- **YOUR INSTRUCTIONS**: Copy out the records below exactly as they appear.

DATA PROVIDED below:

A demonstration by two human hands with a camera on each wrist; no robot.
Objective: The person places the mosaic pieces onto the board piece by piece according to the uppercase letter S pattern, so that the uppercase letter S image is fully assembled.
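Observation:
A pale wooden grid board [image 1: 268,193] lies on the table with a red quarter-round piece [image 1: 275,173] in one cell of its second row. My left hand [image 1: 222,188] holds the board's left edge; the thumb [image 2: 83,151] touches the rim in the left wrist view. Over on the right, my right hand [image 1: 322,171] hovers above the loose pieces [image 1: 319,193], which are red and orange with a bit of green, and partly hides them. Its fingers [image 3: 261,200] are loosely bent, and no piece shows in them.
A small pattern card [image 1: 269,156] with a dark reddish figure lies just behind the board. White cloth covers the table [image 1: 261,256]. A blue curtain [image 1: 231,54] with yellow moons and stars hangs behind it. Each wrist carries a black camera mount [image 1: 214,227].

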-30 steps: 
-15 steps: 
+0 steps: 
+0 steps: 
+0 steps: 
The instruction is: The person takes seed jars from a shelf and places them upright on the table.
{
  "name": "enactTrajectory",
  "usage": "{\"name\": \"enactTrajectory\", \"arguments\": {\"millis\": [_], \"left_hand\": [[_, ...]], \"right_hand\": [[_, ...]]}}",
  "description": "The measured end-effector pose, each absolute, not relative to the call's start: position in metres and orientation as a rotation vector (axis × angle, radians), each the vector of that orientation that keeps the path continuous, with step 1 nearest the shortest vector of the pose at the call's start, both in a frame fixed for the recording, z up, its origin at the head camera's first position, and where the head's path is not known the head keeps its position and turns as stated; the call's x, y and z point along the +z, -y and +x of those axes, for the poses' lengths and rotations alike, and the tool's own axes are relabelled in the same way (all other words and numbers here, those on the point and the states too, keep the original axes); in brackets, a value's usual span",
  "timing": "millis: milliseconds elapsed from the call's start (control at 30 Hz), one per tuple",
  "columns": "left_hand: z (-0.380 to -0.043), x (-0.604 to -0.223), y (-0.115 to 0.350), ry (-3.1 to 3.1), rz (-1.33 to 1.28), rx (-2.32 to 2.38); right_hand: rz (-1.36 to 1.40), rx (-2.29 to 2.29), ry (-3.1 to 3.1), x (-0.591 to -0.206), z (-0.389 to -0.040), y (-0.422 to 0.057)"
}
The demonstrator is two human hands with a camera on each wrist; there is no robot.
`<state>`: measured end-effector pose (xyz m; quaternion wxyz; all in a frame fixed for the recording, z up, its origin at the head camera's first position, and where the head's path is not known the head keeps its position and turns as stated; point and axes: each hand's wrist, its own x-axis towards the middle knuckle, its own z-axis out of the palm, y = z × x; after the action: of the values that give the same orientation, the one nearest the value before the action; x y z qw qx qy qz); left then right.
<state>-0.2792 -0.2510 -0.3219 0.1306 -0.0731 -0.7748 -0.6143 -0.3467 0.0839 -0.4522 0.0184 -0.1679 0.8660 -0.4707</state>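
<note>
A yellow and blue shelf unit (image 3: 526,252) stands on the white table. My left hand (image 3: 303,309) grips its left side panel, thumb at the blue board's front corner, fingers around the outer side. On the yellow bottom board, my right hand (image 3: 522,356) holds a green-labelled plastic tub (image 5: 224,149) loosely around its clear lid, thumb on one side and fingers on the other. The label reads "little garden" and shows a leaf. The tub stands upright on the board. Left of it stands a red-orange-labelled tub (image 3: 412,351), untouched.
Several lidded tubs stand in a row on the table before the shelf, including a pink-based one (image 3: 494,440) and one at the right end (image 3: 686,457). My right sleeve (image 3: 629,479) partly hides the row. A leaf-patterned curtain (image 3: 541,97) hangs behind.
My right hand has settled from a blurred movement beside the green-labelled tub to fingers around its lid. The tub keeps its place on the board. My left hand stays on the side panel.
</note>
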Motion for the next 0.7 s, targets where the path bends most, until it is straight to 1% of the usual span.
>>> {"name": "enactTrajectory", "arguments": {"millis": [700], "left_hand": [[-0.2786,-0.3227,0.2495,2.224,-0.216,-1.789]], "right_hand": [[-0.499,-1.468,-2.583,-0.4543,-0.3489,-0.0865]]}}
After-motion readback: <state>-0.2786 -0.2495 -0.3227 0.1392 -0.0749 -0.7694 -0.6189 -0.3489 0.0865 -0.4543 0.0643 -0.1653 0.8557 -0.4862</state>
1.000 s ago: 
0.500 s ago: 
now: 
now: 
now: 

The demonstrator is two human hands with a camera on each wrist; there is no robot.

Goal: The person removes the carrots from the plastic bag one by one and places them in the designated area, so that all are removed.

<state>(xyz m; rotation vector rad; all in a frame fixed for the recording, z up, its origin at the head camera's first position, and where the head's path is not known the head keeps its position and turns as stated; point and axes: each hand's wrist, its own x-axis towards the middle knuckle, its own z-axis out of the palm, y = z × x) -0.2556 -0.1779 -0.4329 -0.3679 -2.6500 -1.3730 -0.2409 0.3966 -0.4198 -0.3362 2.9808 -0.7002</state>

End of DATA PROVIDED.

- **YOUR RESPONSE**:
A demonstration by two human hands with a camera on each wrist; no robot.
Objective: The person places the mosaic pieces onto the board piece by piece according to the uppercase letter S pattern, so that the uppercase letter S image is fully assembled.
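Observation:
A pale wooden grid board [image 1: 268,193] lies on the table with a red quarter-round piece [image 1: 275,173] in one cell of its second row. My left hand [image 1: 222,188] holds the board's left edge; the thumb [image 2: 83,151] touches the rim in the left wrist view. Over on the right, my right hand [image 1: 322,171] hovers above the loose pieces [image 1: 319,193], which are red and orange with a bit of green, and partly hides them. Its fingers [image 3: 261,200] are loosely bent, and no piece shows in them.
A small pattern card [image 1: 269,156] with a dark reddish figure lies just behind the board. White cloth covers the table [image 1: 261,256]. A blue curtain [image 1: 231,54] with yellow moons and stars hangs behind it. Each wrist carries a black camera mount [image 1: 214,227].
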
-30 steps: 
-15 steps: 
+0 steps: 
+0 steps: 
+0 steps: 
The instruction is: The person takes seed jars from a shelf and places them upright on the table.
{
  "name": "enactTrajectory",
  "usage": "{\"name\": \"enactTrajectory\", \"arguments\": {\"millis\": [_], \"left_hand\": [[_, ...]], \"right_hand\": [[_, ...]]}}",
  "description": "The measured end-effector pose, each absolute, not relative to the call's start: position in metres and orientation as a rotation vector (axis × angle, radians), each the vector of that orientation that keeps the path continuous, with step 1 nearest the shortest vector of the pose at the call's start, both in a frame fixed for the recording, z up, its origin at the head camera's first position, and where the head's path is not known the head keeps its position and turns as stated; the call's x, y and z point along the +z, -y and +x of those axes, for the poses' lengths and rotations alike, and the tool's own axes are relabelled in the same way (all other words and numbers here, those on the point and the states too, keep the original axes); in brackets, a value's usual span",
  "timing": "millis: milliseconds elapsed from the call's start (control at 30 Hz), one per tuple",
  "columns": "left_hand: z (-0.380 to -0.043), x (-0.604 to -0.223), y (-0.115 to 0.350), ry (-3.1 to 3.1), rz (-1.33 to 1.28), rx (-2.32 to 2.38); right_hand: rz (-1.36 to 1.40), rx (-2.29 to 2.29), ry (-3.1 to 3.1), x (-0.591 to -0.206), z (-0.389 to -0.040), y (-0.422 to 0.057)"
}
The demonstrator is two human hands with a camera on each wrist; there is no robot.
`<state>`: measured end-effector pose (xyz m; quaternion wxyz; all in a frame fixed for the recording, z up, its origin at the head camera's first position, and where the head's path is not known the head keeps its position and turns as stated; point and axes: each hand's wrist, its own x-axis towards the middle knuckle, its own z-axis out of the palm, y = z × x; after the action: of the values that give the same orientation, the one nearest the value before the action; x y z qw qx qy qz); left then right.
<state>-0.2792 -0.2510 -0.3219 0.1306 -0.0731 -0.7748 -0.6143 -0.3467 0.0839 -0.4522 0.0184 -0.1679 0.8660 -0.4707</state>
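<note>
A yellow and blue shelf unit (image 3: 526,252) stands on the white table. My left hand (image 3: 303,309) grips its left side panel, thumb at the blue board's front corner, fingers around the outer side. On the yellow bottom board, my right hand (image 3: 522,356) holds a green-labelled plastic tub (image 5: 224,149) loosely around its clear lid, thumb on one side and fingers on the other. The label reads "little garden" and shows a leaf. The tub stands upright on the board. Left of it stands a red-orange-labelled tub (image 3: 412,351), untouched.
Several lidded tubs stand in a row on the table before the shelf, including a pink-based one (image 3: 494,440) and one at the right end (image 3: 686,457). My right sleeve (image 3: 629,479) partly hides the row. A leaf-patterned curtain (image 3: 541,97) hangs behind.
My right hand has settled from a blurred movement beside the green-labelled tub to fingers around its lid. The tub keeps its place on the board. My left hand stays on the side panel.
</note>
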Motion for the next 0.7 s, targets where the path bends most, until it is straight to 1% of the usual span.
>>> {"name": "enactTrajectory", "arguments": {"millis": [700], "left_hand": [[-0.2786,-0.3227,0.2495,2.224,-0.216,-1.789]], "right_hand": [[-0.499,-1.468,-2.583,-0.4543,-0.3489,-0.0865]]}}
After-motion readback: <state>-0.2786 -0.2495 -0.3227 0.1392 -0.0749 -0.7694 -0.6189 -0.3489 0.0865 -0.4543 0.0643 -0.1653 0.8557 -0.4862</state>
1.000 s ago: 
0.500 s ago: 
now: 
now: 
now: 

The demonstrator is two human hands with a camera on each wrist; there is no robot.

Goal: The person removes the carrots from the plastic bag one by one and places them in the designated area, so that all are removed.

<state>(xyz m; rotation vector rad; all in a frame fixed for the recording, z up, its origin at the head camera's first position, and where the head's path is not known the head keeps its position and turns as stated; point and axes: each hand's wrist, its own x-axis towards the middle knuckle, its own z-axis out of the palm, y = z × x) -0.2556 -0.1779 -0.4329 -0.3679 -2.6500 -1.3730 -0.2409 0.3966 -0.4198 -0.3362 2.9808 -0.7002</state>

That covers the exercise completely.